Field House Flowers is a full-time job but with the growth of Flowers From The Farm and Gill’s passion for the UK’s flower revolution she’s streamlining her operation a little.

“I’m still organising some full scale wedding flower arrangements but I’m not taking any more commissions after those I’m already committed to as it takes so many days out of my week and both Flowers From The Farm and my own flower business needs that time.

“I’ve always offered a bouquets and buckets service for those who want to have the flowers for their weddings from me and that will remain, it’s just the time setting up others’ special occasions that I’m no longer going to be involved with.

“Flowers From The Farm came about because there wasn’t an organisation for people like me so I set one up thinking that I was also offering farmers a valuable diversification opportunity. There really is a UK flower revolution going on at the moment and in much the same way as with food people are starting to realise that there are huge benefits to sourcing locally. You just can’t beat the wonderful smell of UK flowers. Imported flowers, as many are in supermarkets, don’t have that because of preservatives used for transportation from countries such as Columbia, India, Kenya and Ecuador.

“The way it has worked out I would say about a third of the membership of Flowers From The Farm are people from farms and it’s generally farmers’ wives supplementing their home income, but there’s so much more that it could become. It’s a diversification where you don’t have big input costs and it has surprised some in just what kind of impact it can make, but I wouldn’t want to give people the wrong impression. It really is hard work. People will come up to you at a show in the summer time when you’re dressed nicely, your nails have been done and tell you that you have the perfect job, but they won’t have seen me this week up to my knees in mud around here.”

The sign at the farm gate now shows the name Padfield in recognition of the shift in emphasis on the farm. While Gill’s business is expanding it is smaller scale in relative terms to the agricultural side that sees John looking after the crop growing land and Sam increasing both the suckler herd and his own agricultural contracting operation.

“We have 20 acres of grass, 30 acres of woodland and the rest is arable,” says John. “We rent around 30 acres to Guy Poskitt for carrots, leaving around 120 acres of cereals and oilseed rape growing Beluga winter wheat and Bazuka winter barley.”
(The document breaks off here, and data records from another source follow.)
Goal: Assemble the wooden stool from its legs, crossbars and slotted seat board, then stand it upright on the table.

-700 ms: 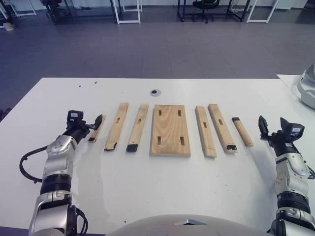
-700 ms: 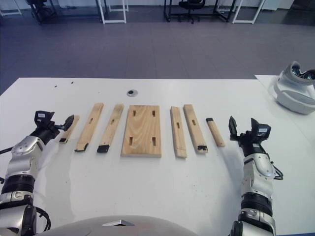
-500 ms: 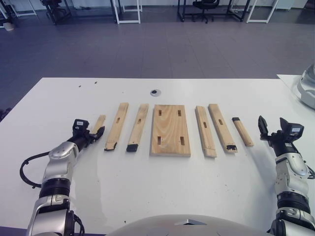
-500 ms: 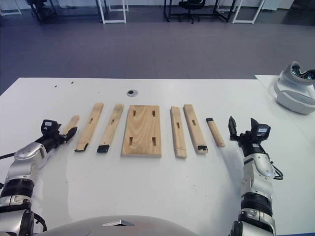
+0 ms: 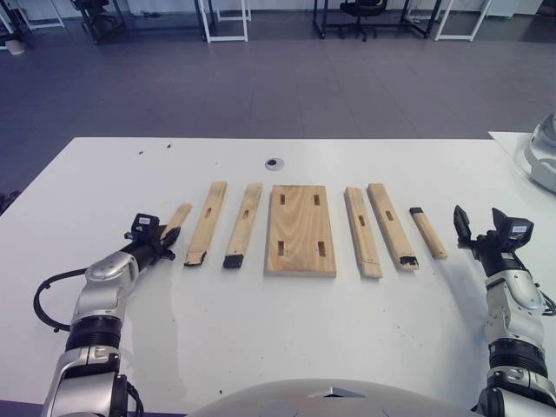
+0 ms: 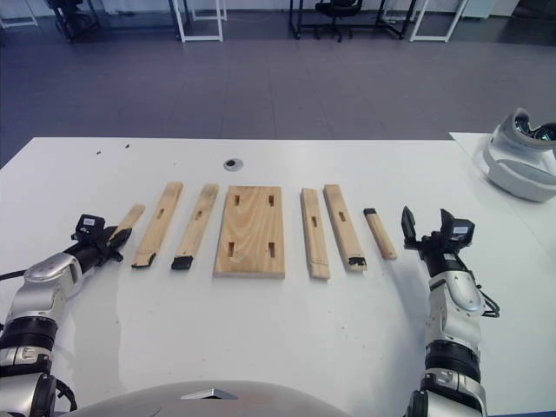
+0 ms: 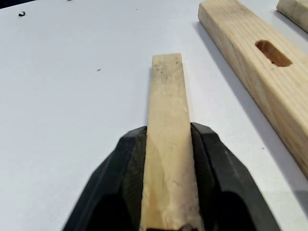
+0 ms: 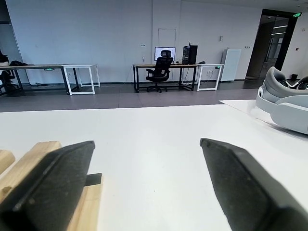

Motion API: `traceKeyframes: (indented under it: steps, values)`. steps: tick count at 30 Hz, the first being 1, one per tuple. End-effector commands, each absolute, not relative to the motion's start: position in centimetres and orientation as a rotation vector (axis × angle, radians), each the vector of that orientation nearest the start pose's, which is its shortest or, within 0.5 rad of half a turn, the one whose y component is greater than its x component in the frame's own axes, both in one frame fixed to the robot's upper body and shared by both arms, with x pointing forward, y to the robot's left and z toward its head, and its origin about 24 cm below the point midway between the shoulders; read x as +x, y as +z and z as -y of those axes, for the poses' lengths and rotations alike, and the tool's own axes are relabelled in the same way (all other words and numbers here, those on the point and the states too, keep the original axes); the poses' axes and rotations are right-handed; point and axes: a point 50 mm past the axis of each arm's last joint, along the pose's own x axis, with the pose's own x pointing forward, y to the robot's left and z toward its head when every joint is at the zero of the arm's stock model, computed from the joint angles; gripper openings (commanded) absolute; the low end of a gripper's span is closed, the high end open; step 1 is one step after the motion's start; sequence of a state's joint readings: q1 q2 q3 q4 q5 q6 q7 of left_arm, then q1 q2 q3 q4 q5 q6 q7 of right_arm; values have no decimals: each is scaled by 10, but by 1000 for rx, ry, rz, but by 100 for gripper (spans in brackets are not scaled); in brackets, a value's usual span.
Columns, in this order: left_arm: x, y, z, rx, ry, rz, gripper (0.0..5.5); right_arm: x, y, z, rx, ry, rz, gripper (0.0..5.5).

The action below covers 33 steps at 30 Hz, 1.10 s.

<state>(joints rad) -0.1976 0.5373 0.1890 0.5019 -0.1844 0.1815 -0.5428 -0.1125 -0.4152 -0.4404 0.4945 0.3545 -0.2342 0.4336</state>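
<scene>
Head stereo pair: high, facing forward and down; both eyes share the white table (image 5: 278, 321), with the seat board (image 5: 301, 228) mid-frame.
Left wrist view: very close, looking along the short crossbar (image 7: 168, 96).
Right wrist view: low over the table, facing level toward distant office desks (image 8: 166, 67).

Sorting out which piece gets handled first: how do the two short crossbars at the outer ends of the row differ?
The left crossbar is clamped at its near end between the fingers of the left gripper. The right crossbar lies free on the table, with the open right gripper beside it. The right crossbar's far end is black, while the left crossbar's far end is bare wood. Both are short, thin strips of pale wood.
</scene>
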Motion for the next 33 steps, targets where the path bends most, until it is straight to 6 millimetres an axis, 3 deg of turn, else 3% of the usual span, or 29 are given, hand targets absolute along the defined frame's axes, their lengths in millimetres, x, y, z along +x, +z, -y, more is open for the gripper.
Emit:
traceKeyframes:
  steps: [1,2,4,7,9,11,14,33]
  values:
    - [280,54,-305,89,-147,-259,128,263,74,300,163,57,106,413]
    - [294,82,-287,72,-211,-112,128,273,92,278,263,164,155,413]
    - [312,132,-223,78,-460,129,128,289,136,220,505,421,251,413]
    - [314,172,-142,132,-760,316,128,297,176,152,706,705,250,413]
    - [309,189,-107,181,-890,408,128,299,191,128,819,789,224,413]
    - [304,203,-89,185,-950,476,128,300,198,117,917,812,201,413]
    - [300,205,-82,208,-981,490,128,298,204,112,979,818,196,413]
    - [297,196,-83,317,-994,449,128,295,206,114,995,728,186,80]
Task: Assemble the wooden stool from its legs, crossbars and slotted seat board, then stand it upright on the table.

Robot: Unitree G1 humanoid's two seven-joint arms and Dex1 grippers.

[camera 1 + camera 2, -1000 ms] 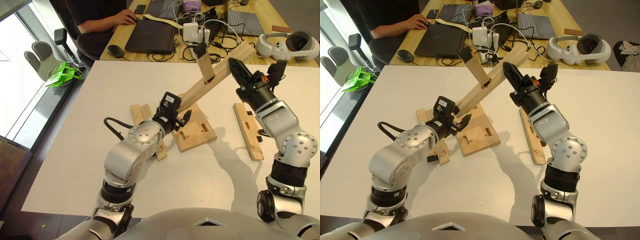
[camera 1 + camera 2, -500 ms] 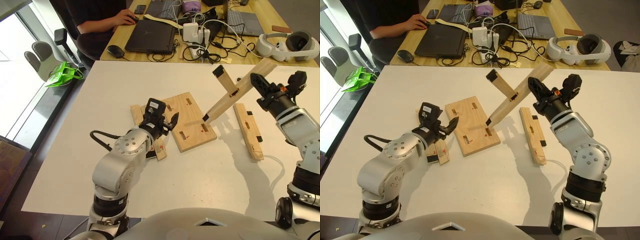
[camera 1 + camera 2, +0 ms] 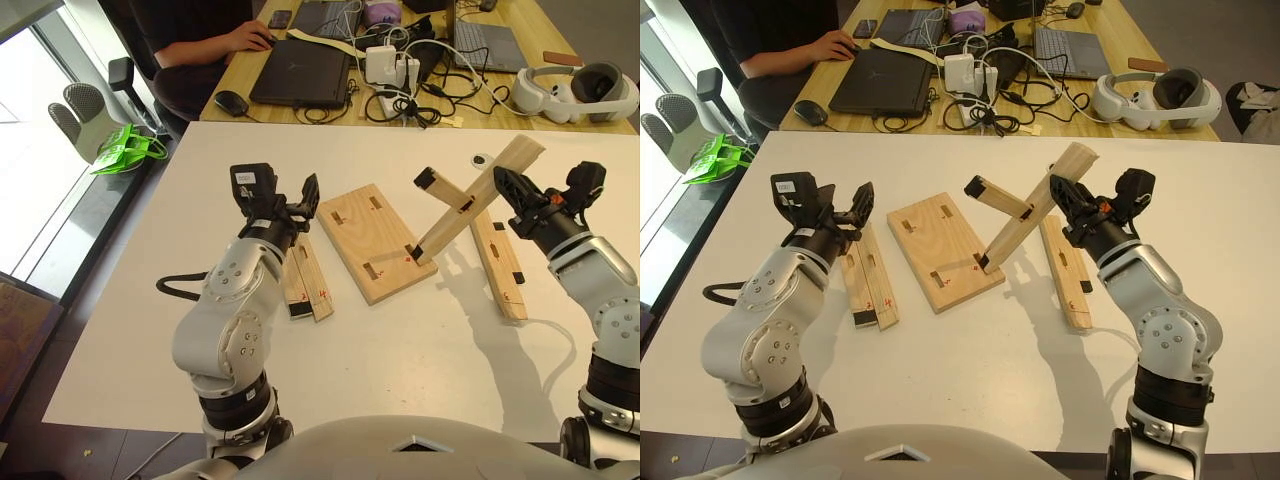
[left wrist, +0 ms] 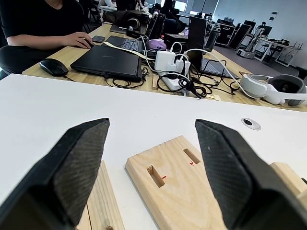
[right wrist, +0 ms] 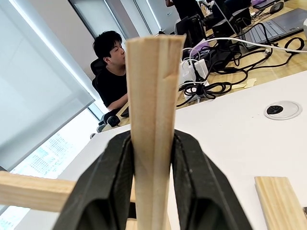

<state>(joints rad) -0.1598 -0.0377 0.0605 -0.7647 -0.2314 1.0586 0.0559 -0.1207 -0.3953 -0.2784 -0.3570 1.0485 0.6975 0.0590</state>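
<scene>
Stool leg [image 3: 478,198], crossbar [image 3: 445,190] attached, is leaning in the right gripper's [image 3: 503,182] clamped jaws, tip touching the seat board [image 3: 365,240] on the worktop [image 3: 400,350]; I'd stand it upright before pressing down. Left gripper's [image 3: 290,203] jaws are gaping wide.

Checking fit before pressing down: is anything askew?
Yes. The leg in the right gripper leans steeply instead of standing upright, its lower end meeting the seat board by an edge slot. A crossbar juts from it mid-air.
</scene>
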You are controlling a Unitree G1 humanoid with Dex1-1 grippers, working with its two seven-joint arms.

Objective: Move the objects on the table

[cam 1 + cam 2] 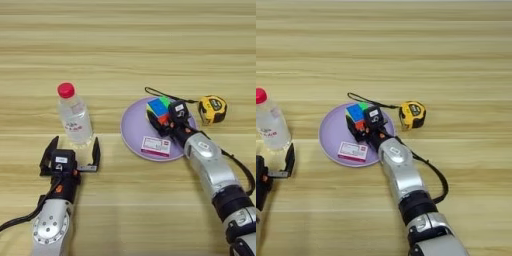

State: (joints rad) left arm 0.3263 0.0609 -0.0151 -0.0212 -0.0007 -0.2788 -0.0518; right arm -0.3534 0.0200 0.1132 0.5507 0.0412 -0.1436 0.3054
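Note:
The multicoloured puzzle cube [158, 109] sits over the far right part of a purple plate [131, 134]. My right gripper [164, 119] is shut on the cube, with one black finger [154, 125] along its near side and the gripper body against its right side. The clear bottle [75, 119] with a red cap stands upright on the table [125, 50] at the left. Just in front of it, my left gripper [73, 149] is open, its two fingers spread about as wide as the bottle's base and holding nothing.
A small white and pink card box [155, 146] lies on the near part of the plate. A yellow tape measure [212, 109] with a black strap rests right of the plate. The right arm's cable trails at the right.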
Sam comes from Essex and met Peggy having come north to work with Clive Rowland on Lord Halifax’s Garrowby Estate. Sam and Peggy married three years ago and have two young sons Foxton and Stanley. Peggy works with Richard Tasker at York Auction Centre and Sam has the bit firmly between his teeth on the farm and working for his contracting customers.

“I’d like to keep increasing our cattle numbers. At present we have 55 suckler cows calving in autumn and spring. We have 15 Limousin pedigrees with the remainder being three-quarter of fifteen-sixteenth Limousins put to either the Limousin or Belgian Blue bull. We’re keeping back 15 yearling heifers to bull at this back end or into next year and we leave the bulls that are born entire selling them at Selby livestock market as stores at around eight months. In time and when we have the space I’d like to build the cows up to 100 and keep the bulls back to finish.”

Sam is also aware of the need for greater grazing opportunities and the role grass plays in their diet.

“The cattle are mainly grass fed and in addition to renting a dale in Millington we will be renting 15 acres of grazing in the village this year. We’ve drilled 40 acres of new silage leys at Burnby and hopefully we will be able to take on more grazing nearer home in the future.

“My contracting business includes a full grassland service including mowing, tedding, raking, baling and wrapping. Last season I wrapped 5,500 bales. It is building steadily. I now work for over 20 customers.”

Field House Farm is home to another separate business, independent Land Rover specialists JAS Land Rover run by Gill and John’s eldest son Joe and his partner Steph.